3Not to mention the issues that would be raised if your Children method was returning a struct that happened to implement IEnumerable<string>. Now you've got a method that returns the value of a value type and a caller (via the IDataItem interface who is expecting to receive a reference to an object.

So it's not even that the method could be used as-is. We'd have to (in this case) have hidden boxing conversions to implement the interface. When this part of C# was specced, they were, I believe, trying not to have too much "hidden magic" for code you could easily write yourself.

5
votes

In your example your "normal" Children property do not actually satisfy the interface requirement. The type is different. It does not really matter that you can cast it - they are different.

Similar example and maybe a bit more obvious is if you would implement an interface with a actual method that returns IEnumerable and tried an ICollection method from the actual class. There is still that compile time error.

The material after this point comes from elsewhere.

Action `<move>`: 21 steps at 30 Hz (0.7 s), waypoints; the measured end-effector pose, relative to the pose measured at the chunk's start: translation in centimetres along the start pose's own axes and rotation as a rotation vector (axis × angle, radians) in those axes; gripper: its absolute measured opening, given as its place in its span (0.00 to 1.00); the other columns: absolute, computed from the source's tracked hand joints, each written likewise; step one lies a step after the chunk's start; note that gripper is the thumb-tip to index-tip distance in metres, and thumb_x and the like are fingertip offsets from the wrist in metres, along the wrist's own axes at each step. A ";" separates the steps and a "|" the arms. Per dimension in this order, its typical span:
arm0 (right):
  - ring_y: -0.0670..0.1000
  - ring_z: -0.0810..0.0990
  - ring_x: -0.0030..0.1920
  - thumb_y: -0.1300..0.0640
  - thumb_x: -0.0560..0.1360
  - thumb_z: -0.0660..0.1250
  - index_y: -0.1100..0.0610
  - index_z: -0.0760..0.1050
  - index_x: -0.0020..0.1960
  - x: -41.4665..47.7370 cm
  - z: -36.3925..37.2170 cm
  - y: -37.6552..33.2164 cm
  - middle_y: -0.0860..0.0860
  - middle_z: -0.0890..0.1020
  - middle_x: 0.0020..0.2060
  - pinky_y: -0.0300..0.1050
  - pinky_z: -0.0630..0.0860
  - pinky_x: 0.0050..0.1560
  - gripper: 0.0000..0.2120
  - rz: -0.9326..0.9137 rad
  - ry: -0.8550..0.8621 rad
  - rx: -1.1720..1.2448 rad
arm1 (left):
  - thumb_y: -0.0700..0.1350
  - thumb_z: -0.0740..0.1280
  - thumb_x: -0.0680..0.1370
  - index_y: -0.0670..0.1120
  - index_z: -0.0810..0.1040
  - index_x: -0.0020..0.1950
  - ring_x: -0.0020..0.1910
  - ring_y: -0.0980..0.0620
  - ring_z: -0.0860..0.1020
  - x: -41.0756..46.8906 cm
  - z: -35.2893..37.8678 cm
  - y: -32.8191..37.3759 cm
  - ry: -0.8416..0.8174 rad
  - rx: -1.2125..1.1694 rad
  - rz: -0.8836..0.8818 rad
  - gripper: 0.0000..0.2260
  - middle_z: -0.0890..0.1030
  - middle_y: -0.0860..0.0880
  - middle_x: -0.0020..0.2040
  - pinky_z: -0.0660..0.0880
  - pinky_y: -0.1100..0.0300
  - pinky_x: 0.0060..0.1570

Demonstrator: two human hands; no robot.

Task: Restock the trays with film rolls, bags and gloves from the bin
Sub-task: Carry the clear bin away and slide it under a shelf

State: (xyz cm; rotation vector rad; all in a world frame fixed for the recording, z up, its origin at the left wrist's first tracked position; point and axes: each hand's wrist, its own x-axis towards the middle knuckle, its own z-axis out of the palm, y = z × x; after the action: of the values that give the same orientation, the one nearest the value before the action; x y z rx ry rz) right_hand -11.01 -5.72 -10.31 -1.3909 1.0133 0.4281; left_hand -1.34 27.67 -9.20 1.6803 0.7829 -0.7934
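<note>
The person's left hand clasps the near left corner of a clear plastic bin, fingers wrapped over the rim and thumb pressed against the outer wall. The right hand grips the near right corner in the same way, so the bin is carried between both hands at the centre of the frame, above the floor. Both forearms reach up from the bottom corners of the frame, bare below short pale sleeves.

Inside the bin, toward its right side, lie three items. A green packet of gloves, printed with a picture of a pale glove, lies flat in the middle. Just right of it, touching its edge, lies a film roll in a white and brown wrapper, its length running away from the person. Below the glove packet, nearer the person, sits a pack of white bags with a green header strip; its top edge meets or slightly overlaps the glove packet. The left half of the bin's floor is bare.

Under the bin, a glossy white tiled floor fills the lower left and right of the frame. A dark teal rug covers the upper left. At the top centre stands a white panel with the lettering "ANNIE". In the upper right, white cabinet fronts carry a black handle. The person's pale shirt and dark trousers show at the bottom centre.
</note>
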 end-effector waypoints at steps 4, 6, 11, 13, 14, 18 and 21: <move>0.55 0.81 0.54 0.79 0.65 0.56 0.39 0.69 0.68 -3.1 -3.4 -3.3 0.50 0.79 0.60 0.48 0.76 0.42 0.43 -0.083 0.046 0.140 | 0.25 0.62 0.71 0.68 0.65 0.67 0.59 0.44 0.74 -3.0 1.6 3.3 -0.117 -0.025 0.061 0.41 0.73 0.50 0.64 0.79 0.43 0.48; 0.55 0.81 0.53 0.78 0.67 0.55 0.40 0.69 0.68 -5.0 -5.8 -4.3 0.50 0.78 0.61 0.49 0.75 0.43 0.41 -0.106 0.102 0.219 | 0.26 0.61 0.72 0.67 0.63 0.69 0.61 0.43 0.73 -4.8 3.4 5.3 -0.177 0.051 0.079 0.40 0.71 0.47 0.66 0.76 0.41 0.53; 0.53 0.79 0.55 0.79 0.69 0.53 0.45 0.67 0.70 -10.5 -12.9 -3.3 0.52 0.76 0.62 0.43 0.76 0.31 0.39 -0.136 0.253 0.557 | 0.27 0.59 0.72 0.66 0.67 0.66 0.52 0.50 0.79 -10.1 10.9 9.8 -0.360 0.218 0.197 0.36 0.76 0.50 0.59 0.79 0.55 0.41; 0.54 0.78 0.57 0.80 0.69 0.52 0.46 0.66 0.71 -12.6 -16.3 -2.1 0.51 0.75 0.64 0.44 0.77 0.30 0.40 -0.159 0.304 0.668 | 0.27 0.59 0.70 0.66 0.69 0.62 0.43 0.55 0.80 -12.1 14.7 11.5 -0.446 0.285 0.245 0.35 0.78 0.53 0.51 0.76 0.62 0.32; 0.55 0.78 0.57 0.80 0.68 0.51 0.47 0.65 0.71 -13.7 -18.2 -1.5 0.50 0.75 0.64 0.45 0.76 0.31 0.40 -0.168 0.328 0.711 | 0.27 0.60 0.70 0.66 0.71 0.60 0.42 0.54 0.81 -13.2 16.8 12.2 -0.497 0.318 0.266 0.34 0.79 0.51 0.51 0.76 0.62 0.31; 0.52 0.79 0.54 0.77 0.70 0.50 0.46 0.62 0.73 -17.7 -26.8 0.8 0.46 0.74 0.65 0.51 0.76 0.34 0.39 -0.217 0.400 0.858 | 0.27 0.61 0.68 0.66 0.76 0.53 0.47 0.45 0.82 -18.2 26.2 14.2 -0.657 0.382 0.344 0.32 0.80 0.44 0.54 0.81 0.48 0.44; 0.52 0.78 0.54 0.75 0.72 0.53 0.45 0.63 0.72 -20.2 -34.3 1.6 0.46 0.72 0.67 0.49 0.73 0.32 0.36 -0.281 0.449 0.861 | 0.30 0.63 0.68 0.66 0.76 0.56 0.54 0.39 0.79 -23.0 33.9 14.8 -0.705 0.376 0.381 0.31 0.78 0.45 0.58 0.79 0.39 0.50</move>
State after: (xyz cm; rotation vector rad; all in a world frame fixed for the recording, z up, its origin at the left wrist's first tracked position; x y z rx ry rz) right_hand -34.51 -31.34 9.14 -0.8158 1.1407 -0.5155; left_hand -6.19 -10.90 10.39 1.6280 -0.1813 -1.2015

As @Ben Voigt said the conversion still generates some code, and if you want to have it - you need to add it implicitly.

0
votes

The question has been answered here (you have to match the interface types) and we can demonstrate the problem with an example. If this worked:

public interface IDataItem {

    IEnumerable<string> Children { get; set; }

    void Wipe();
}

public class DataItem : IDataItem {

    public Collection<string> Children { get; } = new Collection<string>(); 

    public void Wipe() {
        Children.ClearItems();  //Property exists on Collection, but not on IEnumerable
    }
}

And we then use this code like this:

IDataItem x = new DataItem();

//Should be legal, as Queue implements IEnumerable. Note entirely sure
//how this would work, but this is the system you are asking about.
x.Children = new Queue<string>();

x.Wipe();  // Will fail, as Queue does not have a ClearItems method within

Either you mean the property to only ever be enumerable, or you need the properties of the Collection class - type your interface appropriately.

-1
votes

Any class that implements the interface must contain the definition for method that matches the signature that the interface specifies. The interface defines only the signature. In that way, an interface in C# is similar to an abstract class in which all the methods are abstract.

Interfaces can contain methods, properties, events, indexers, or any combination of those four member types.

Here is the good read about interfaces. Interfaces in C#

Hope it will help you in further understanding.